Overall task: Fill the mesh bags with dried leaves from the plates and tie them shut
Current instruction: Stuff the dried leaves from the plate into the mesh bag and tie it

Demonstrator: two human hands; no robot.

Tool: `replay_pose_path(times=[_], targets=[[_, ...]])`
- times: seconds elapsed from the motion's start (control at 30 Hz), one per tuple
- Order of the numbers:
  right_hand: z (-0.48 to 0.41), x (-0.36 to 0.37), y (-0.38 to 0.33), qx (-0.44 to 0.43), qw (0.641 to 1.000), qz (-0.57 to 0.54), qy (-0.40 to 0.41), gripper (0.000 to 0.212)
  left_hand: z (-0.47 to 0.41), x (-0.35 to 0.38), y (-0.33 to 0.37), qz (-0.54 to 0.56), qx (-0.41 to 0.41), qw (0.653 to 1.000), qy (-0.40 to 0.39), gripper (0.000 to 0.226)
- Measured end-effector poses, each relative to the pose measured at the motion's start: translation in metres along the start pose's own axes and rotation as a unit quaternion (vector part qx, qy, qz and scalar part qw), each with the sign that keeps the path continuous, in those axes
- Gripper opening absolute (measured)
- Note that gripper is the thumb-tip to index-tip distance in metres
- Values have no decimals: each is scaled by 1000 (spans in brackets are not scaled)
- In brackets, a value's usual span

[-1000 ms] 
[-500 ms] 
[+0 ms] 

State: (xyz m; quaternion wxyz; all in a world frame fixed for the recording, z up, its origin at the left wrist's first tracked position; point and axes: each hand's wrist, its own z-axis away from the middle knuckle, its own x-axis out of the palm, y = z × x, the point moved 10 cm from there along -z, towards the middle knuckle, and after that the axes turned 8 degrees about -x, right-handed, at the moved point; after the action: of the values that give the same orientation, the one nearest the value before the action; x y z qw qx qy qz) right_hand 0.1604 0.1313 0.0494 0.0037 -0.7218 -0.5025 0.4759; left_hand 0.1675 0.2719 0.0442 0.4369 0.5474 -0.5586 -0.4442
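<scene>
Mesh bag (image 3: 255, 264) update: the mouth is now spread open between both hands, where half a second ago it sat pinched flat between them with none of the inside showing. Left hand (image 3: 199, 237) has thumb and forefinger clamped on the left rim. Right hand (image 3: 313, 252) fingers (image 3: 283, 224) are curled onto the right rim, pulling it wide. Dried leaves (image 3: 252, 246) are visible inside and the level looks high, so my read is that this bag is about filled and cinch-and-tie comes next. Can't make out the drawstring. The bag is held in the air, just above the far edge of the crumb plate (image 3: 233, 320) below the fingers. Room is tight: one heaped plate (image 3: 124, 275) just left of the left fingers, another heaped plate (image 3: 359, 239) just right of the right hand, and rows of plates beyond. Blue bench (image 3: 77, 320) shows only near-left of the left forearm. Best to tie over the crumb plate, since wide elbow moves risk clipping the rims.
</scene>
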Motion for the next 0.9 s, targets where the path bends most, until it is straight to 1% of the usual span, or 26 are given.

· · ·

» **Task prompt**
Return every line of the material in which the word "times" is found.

» **Solution for this problem**
Tool: `replay_pose_path(times=[_], targets=[[_, ...]])`
- times: seconds elapsed from the motion's start (control at 30 Hz), one per tuple

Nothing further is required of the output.